- Kategori
- Siyaset
Neyin kavgası yapılıyor bilelim...
Yıllardır
Yok oldu canlar
Ağladı analar...
Yıllardır niçin, neden, kimler için yapıldığı tam olarak bilinmeyen veya algılanamayan bir kavganın içinde yaşadık ve yaşamaya da devam ediyoruz...
Kendi içimizdeki sorunları halletmişiz gibi, şimdi de komşularımızın, Arap ülkelerinin işlerini halletmeye çalışıyoruz...
Bu topraklarda anadilleri Kürtçe olan Kürtlerin varlığını kimse inkâr etmiyor...
Anadolu topraklarının her karışında ayrımsız ve sınırsız olarak olarak her bireyin hakkı vardır...
Kürt nüfusunun yarısından fazlası da zaten ( % 52’si) Marmara, Ege ve Akdeniz kıyılarında yaşıyor...
Ege kıyıları ve Akdeniz kıyıları Güneydoğu’dan devamlı göç alıyor...
Kürtlerin partisi olduğunu savunan parti, Kürt oylarının ancak % 25’ini ve tüm oyların %5'ini alabiliyor...
Güneydoğu illerinde yapılan seçimlerde baskı ve korku seçmenleri büyük oranda etkiliyor... Bunu herkes biliyor...
Coğrafya bir ülkenin kaderidir... Coğrafyamızı değiştiremeyiz... Nazım’ın deyişiyle Akdeniz’e bir kısrak başı gibi uzanmış bu topraklar, bu ülkede yaşayan herkesindir... Bu güzel coğrafyaya atılacak bir çizik başta Kürtler olmak üzere herkesi mutsuz eder...
Öncelikle oturup konuşmalıyız... Konunun muhataplarıyla her şeyi detaylı olarak konuşmalıyız... Çözüm silahlarda değildir...

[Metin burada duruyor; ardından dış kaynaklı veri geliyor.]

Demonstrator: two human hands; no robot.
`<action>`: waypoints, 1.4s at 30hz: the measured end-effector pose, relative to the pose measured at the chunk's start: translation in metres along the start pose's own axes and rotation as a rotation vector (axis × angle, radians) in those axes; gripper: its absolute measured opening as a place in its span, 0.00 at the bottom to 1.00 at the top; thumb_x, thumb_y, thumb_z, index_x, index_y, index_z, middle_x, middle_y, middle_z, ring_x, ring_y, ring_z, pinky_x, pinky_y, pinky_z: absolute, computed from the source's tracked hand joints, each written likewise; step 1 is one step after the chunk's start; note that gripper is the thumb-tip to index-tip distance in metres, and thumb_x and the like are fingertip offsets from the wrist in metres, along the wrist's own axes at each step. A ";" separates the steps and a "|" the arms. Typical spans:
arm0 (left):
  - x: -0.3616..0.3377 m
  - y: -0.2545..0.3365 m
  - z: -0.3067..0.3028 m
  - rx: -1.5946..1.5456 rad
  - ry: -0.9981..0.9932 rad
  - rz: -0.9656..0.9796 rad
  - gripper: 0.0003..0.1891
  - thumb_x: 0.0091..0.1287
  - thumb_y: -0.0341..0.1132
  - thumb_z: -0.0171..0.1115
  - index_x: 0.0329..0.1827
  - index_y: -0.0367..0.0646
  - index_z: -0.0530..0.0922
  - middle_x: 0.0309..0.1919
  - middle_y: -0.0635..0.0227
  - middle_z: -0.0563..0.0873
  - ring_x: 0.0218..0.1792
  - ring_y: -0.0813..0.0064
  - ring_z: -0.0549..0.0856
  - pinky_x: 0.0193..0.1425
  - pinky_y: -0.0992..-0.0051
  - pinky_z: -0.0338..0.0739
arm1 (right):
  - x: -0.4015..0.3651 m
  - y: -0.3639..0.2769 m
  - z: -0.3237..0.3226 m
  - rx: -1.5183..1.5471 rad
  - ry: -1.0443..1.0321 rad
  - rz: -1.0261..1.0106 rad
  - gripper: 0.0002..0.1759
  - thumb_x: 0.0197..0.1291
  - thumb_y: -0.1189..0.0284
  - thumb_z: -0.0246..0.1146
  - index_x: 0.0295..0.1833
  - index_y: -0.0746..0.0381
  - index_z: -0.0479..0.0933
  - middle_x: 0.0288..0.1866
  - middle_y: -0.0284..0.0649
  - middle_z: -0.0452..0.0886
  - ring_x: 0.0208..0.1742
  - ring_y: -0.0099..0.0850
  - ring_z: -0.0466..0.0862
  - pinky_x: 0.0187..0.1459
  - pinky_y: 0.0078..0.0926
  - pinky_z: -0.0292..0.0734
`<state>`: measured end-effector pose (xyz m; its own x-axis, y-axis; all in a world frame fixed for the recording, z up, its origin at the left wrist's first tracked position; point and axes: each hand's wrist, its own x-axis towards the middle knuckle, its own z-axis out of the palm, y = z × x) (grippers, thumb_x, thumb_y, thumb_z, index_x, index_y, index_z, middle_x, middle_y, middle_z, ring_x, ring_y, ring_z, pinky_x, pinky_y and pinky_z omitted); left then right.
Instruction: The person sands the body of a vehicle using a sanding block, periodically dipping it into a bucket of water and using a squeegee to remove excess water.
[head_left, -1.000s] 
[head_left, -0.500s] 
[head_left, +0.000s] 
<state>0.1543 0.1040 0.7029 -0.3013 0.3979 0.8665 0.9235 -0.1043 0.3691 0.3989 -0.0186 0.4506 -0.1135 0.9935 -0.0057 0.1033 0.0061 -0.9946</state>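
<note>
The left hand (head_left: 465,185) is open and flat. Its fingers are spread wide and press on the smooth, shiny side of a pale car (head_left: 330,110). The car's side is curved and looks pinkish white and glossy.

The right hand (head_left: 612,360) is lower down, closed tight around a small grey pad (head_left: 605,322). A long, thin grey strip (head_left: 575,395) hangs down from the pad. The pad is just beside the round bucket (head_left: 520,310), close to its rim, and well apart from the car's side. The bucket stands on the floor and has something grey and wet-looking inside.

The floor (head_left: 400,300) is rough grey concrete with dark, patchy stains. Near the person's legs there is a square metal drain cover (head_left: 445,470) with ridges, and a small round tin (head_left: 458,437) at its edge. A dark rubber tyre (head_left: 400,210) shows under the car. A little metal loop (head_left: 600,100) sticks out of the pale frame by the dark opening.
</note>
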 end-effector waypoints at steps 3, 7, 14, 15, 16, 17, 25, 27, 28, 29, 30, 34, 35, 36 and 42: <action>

Türklerin ve Kürtlerin bu topraklarda sağlam ve köklü bir birlikteliği vardır... Bir milyonu aşkın Kürt- Türk evliliği vardır... Bu ülkeyi Kürt Cumhurbaşkanları, Başbakanları, Bakanları ve valileri de yönetmiştir...
Tüm olumsuzluklara ve anaların yıllardır ağlamasına rağmen bu iki topluluk hiçbir zaman birbirlerine düşmanca bir tavrın içine girmemişlerdir... Bu durum birlikte yaşam için çok önemli bir temeldir... Çözüm yolları için hareket noktamızda bu temel olmalıdır...
PKK ve İmralı ile devlet görüştü, hükümet görüştü tartışmaları yapılıyor... Ha devlet görüşmüş, ha hükümet görüşmüş ne fark eder... Bu görüşmeler ülkemizde kanın akmasını durduracaksa, bu ülkenin insanlarını mutlu edecekse neden yapılmasın... Bu tür görüşmeler zaten dünyanın her tarafında yapılıyor...
Yıllardır süren bu kavga bitsin... Bu kavganın bitirilmesi için tüm önyargılardan, korkulardan, kuruntulardan, komplekslerden arınarak ülkemizin ve coğrafyamızın bize sunduğu gerçekleri göz önünde bulundurarak; sağlam bir birlikteliğe ve geleceğe imza atalım.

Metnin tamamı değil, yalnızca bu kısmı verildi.